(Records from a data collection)
Segment Open
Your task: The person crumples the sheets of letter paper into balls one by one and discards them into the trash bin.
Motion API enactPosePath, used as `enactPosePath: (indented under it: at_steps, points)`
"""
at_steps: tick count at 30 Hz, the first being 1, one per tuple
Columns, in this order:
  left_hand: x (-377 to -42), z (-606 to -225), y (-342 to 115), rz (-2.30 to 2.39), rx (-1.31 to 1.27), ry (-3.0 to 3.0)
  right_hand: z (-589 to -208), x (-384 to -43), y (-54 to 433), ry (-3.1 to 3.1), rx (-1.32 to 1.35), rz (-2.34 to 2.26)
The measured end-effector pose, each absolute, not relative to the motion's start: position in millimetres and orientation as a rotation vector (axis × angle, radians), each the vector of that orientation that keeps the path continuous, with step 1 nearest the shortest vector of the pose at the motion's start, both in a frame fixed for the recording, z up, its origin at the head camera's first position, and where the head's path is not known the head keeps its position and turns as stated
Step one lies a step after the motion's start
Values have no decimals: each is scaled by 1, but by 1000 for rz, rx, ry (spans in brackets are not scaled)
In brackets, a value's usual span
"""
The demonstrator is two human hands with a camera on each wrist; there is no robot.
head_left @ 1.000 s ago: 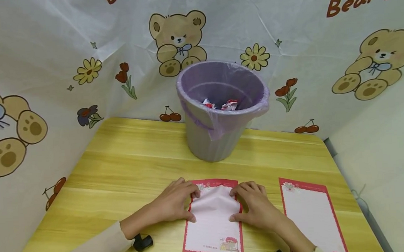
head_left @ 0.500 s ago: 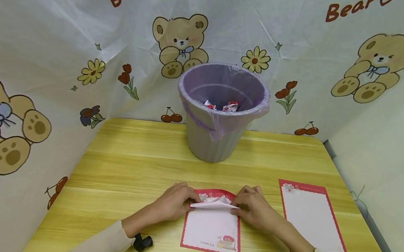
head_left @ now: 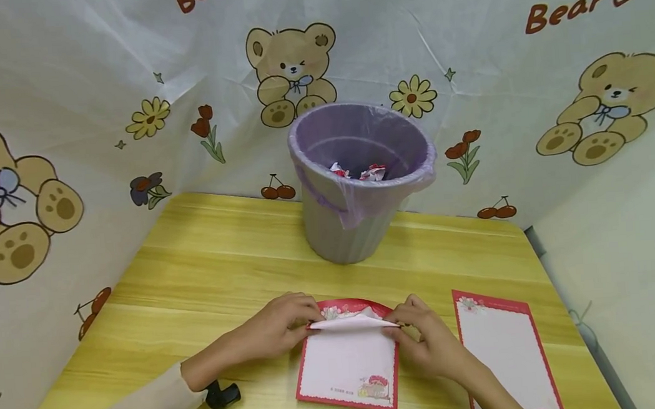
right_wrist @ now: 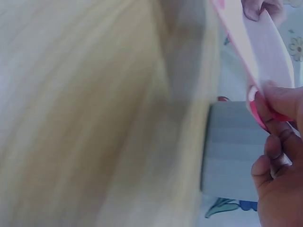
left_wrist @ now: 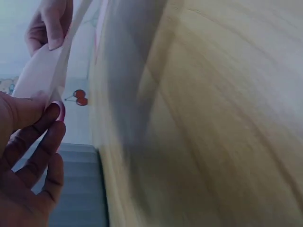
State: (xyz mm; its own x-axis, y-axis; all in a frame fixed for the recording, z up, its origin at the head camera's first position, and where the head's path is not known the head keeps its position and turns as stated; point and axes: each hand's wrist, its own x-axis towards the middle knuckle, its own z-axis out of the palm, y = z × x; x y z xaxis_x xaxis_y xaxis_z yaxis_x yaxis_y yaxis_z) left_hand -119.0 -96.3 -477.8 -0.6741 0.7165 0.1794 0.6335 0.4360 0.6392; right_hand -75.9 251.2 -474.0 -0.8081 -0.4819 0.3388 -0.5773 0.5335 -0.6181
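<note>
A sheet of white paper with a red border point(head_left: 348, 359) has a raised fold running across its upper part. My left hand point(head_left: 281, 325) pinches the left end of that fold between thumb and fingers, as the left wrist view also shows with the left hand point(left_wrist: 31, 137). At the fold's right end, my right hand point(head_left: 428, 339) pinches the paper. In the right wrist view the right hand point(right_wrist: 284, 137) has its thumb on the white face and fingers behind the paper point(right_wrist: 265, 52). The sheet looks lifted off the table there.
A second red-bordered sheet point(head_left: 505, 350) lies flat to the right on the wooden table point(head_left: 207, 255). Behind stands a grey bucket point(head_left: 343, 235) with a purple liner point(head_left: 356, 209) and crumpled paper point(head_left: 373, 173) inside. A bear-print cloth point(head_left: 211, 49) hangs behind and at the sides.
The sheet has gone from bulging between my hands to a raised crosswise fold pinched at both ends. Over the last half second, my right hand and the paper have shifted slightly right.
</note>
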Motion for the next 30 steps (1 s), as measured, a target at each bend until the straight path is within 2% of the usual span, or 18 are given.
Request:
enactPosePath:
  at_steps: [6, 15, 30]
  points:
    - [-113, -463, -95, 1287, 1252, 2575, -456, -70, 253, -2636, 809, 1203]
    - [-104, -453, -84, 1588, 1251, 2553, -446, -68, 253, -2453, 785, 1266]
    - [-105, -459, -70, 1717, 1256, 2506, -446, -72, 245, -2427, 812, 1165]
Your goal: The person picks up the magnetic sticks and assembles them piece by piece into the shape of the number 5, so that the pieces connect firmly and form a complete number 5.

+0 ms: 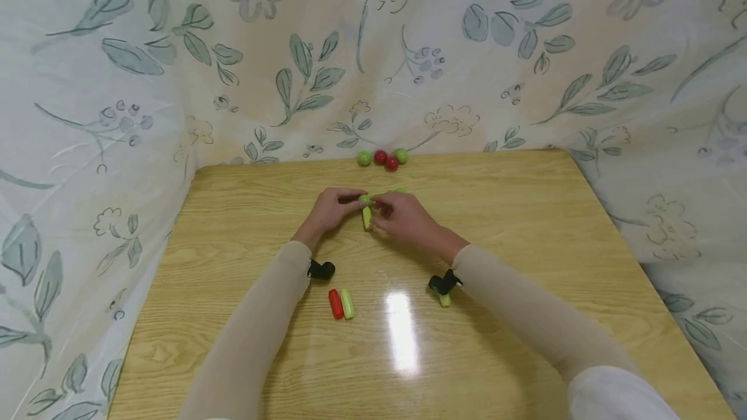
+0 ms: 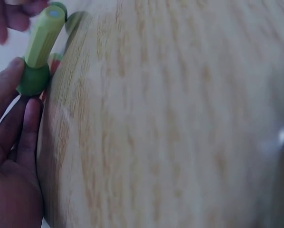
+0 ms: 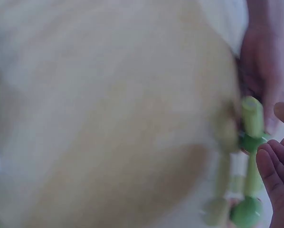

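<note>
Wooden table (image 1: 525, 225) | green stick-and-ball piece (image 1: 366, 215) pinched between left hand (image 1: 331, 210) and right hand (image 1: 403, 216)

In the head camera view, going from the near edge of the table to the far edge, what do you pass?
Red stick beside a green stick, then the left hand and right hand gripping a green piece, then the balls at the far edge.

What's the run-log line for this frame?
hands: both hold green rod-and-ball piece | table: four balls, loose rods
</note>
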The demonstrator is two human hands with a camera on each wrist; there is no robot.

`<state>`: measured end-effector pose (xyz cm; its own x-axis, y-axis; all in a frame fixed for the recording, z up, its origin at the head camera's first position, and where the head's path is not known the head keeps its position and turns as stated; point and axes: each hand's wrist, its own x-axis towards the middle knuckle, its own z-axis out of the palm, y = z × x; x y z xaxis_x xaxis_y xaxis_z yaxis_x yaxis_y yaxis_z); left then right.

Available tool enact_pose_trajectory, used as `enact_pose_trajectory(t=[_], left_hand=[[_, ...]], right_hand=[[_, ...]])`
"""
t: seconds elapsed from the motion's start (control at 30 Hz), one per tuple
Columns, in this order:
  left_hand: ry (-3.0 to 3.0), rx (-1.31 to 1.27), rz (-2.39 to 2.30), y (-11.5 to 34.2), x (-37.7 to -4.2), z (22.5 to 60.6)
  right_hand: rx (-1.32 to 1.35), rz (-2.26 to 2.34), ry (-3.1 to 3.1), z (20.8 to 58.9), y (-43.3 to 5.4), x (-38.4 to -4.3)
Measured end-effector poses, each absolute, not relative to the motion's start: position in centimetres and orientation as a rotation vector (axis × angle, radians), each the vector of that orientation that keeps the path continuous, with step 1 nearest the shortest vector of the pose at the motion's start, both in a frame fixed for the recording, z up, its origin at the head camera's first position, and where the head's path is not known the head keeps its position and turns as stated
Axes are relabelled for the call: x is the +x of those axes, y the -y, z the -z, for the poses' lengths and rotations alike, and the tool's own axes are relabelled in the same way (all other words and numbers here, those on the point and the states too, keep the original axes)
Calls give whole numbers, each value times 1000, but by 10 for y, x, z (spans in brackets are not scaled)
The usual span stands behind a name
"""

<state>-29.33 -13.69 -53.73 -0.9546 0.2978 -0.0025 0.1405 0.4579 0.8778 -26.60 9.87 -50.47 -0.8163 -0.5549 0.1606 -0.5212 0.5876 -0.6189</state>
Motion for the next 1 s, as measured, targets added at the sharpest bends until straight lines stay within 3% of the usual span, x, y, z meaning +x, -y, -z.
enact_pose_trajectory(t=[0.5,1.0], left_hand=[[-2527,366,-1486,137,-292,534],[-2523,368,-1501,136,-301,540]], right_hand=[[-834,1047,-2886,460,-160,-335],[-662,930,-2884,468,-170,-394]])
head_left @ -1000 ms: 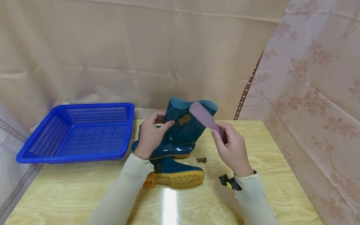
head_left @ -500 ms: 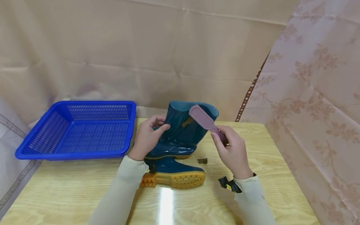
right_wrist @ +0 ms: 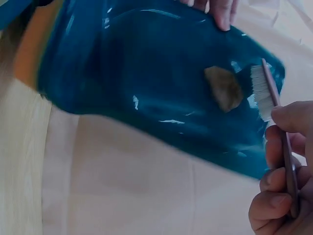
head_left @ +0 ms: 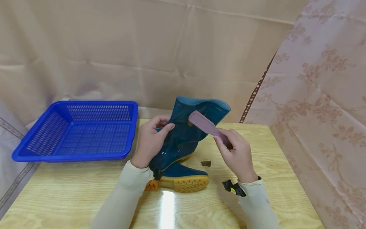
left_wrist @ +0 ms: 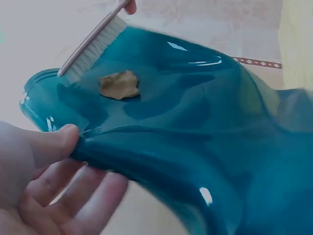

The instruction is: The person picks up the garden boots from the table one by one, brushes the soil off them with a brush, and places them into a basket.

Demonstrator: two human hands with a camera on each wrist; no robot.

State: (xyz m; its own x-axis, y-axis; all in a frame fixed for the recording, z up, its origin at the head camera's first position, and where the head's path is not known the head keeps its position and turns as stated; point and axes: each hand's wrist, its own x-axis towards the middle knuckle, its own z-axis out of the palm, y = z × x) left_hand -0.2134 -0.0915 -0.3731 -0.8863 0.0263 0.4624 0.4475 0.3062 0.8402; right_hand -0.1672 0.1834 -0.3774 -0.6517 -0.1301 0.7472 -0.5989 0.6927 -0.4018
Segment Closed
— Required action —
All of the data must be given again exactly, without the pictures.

— Result of the exercise —
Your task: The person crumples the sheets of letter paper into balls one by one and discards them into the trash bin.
Motion API enactPosePath, used as `enactPosePath: (indented under it: at_steps, points)`
"""
at_steps: tick count at 30 Hz, the first being 1, one per tuple
Columns, in this order:
  left_hand: x (-377 to -42), z (-606 to -225), y (-342 to 115), rz (-2.30 to 2.39), rx (-1.31 to 1.27), ry (-3.0 to 3.0)
  right_hand: z (-589 to -208), x (-384 to -43), y (-54 to 433), ry (-3.1 to 3.1), rx (-1.32 to 1.35), rz (-2.34 to 2.26)
The measured end-effector pose, each absolute, not relative to the motion's start: position in millimetres and orientation as a rotation vector (axis × angle, radians), each the vector of that orientation that keeps the path continuous, with step 1 nearest the shortest vector of the pose at the motion's start, both in a frame fixed for the recording, z up, its origin at the head camera's first position, and where the head's path is not known the head keeps its position and turns as stated
Step one lies a step after the motion's start
Values have no decimals: each is scaled by 1, but by 1000 for rz, rx, ry (spans in brackets are not scaled)
In brackets, a value's usual span
"""
The demonstrator is two human hands with a camera on each wrist; there is no robot.
head_left @ 1.000 s ago: 
head_left @ 0.500 s ago: 
head_left @ now: 
right_wrist @ now: 
left_wrist @ now: 
State: (xyz mm; its own x-axis, y-axis; all in a frame fixed for the recording, z up, its origin at the head camera's first position, and where the head's path is not known the head keeps its position and turns as stated; point and axes: each hand's wrist, its own x-axis towards the middle knuckle, its own z-axis out of the palm, y = z × x; x y z xaxis_x xaxis_y xaxis_z yaxis_x yaxis_y yaxis_z) left_hand -119.0 -96.3 -477.8 -0.6741 0.7165 0.1794 0.6335 0.4360 0.6392; right_hand -75.9 251.2 -474.0 -0.8081 -0.4819 0.3388 -0.5773 0.5335 -0.6181
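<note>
A sheet of white paper with a red border point(head_left: 348, 359) has a raised fold running across its upper part. My left hand point(head_left: 281, 325) pinches the left end of that fold between thumb and fingers, as the left wrist view also shows with the left hand point(left_wrist: 31, 137). At the fold's right end, my right hand point(head_left: 428, 339) pinches the paper. In the right wrist view the right hand point(right_wrist: 284, 137) has its thumb on the white face and fingers behind the paper point(right_wrist: 265, 52). The sheet looks lifted off the table there.
A second red-bordered sheet point(head_left: 505, 350) lies flat to the right on the wooden table point(head_left: 207, 255). Behind stands a grey bucket point(head_left: 343, 235) with a purple liner point(head_left: 356, 209) and crumpled paper point(head_left: 373, 173) inside. A bear-print cloth point(head_left: 211, 49) hangs behind and at the sides.
The sheet has gone from bulging between my hands to a raised crosswise fold pinched at both ends. Over the last half second, my right hand and the paper have shifted slightly right.
</note>
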Motion for the next 30 steps (1 s), as measured, a target at each bend until the straight path is within 2% of the usual span, or 18 are given.
Request:
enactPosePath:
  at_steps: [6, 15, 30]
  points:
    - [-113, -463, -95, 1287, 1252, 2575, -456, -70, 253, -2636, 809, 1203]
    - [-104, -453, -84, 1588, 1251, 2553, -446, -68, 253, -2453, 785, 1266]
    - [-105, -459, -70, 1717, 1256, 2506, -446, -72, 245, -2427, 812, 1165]
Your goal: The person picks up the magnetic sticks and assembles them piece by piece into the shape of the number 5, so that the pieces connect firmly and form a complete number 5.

+0 ms: 
+0 ms: 
+0 ms: 

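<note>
Wooden table (image 1: 525, 225) | green stick-and-ball piece (image 1: 366, 215) pinched between left hand (image 1: 331, 210) and right hand (image 1: 403, 216)

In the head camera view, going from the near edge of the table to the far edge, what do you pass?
Red stick beside a green stick, then the left hand and right hand gripping a green piece, then the balls at the far edge.

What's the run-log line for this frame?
hands: both hold green rod-and-ball piece | table: four balls, loose rods
</note>
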The demonstrator is two human hands with a camera on each wrist; there is no robot.

`<state>`: measured end-effector pose (xyz cm; its own x-axis, y-axis; all in a frame fixed for the recording, z up, its origin at the head camera's first position, and where the head's path is not known the head keeps its position and turns as stated; point and axes: each hand's wrist, its own x-axis towards the middle knuckle, its own z-axis out of the palm, y = z × x; x y z xaxis_x xaxis_y xaxis_z yaxis_x yaxis_y yaxis_z); left then right.

Available tool enact_pose_trajectory, used as `enact_pose_trajectory(t=[_], left_hand=[[_, ...]], right_hand=[[_, ...]])`
"""
t: seconds elapsed from the motion's start (control at 30 Hz), one per tuple
Columns, in this order:
  left_hand: ry (-3.0 to 3.0), rx (-1.31 to 1.27), rz (-2.39 to 2.30), y (-11.5 to 34.2), x (-37.7 to -4.2), z (22.5 to 60.6)
  right_hand: rx (-1.32 to 1.35), rz (-2.26 to 2.34), ry (-3.1 to 3.1), z (20.8 to 58.9), y (-43.3 to 5.4), x (-38.4 to -4.3)
Measured end-effector poses, each absolute, not relative to the motion's start: position in centimetres and orientation as a rotation vector (axis × angle, radians), each the vector of that orientation that keeps the path continuous, with step 1 nearest the shortest vector of the pose at the motion's start, both in a frame fixed for the recording, z up, its origin at the head camera's first position, and where the head's path is not known the head keeps its position and turns as stated
Axes are relabelled for the call: x is the +x of those axes, y the -y, z the -z, for the poses' lengths and rotations alike, and the tool's own axes are relabelled in the same way (all other words and numbers here, those on the point and the states too, keep the original axes)
Calls give whole numbers, each value times 1000, but by 10 for y, x, z (spans in brackets are not scaled)
The usual span stands behind a name
"""

<state>-29.33 -13.69 -53.73 -0.9546 0.2978 -0.0025 0.1405 0.4579 0.8778 -26.60 9.87 -50.47 -0.8163 -0.5549 0.1606 -0.5212 0.5876 -0.6189</state>
Motion for the next 1 s, as measured, targets added at the sharpest bends until straight lines stay within 3% of the usual span, x, y, z meaning +x, -y, -z.
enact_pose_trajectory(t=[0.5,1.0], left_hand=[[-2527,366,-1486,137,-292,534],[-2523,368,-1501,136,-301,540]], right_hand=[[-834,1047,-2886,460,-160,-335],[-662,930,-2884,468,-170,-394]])
head_left @ -1000 ms: 
head_left @ -500 ms: 
right_wrist @ +0 ms: 
head_left @ +0 ms: 
left_wrist @ +0 ms: 

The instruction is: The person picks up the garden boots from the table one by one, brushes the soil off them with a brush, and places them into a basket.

Demonstrator: two human hands with a camera on each wrist; no robot.

State: (xyz m; its own x-axis, y-axis; all in a frame fixed for the recording, z up, its origin at the head camera's first position, and where the head's path is not known the head keeps its position and turns as stated; point and axes: each hand's wrist, its own x-axis towards the middle knuckle, its own z-axis out of the palm, y = z × x) left_hand -0.2134 -0.0915 -0.3731 -0.8863 0.0263 0.4624 0.4475 0.3062 0.8402; right_hand -0.1672 0.1834 -0.3774 -0.6517 -0.1301 0.7472 -0.5989 0.6927 -0.4018

No further output is expected.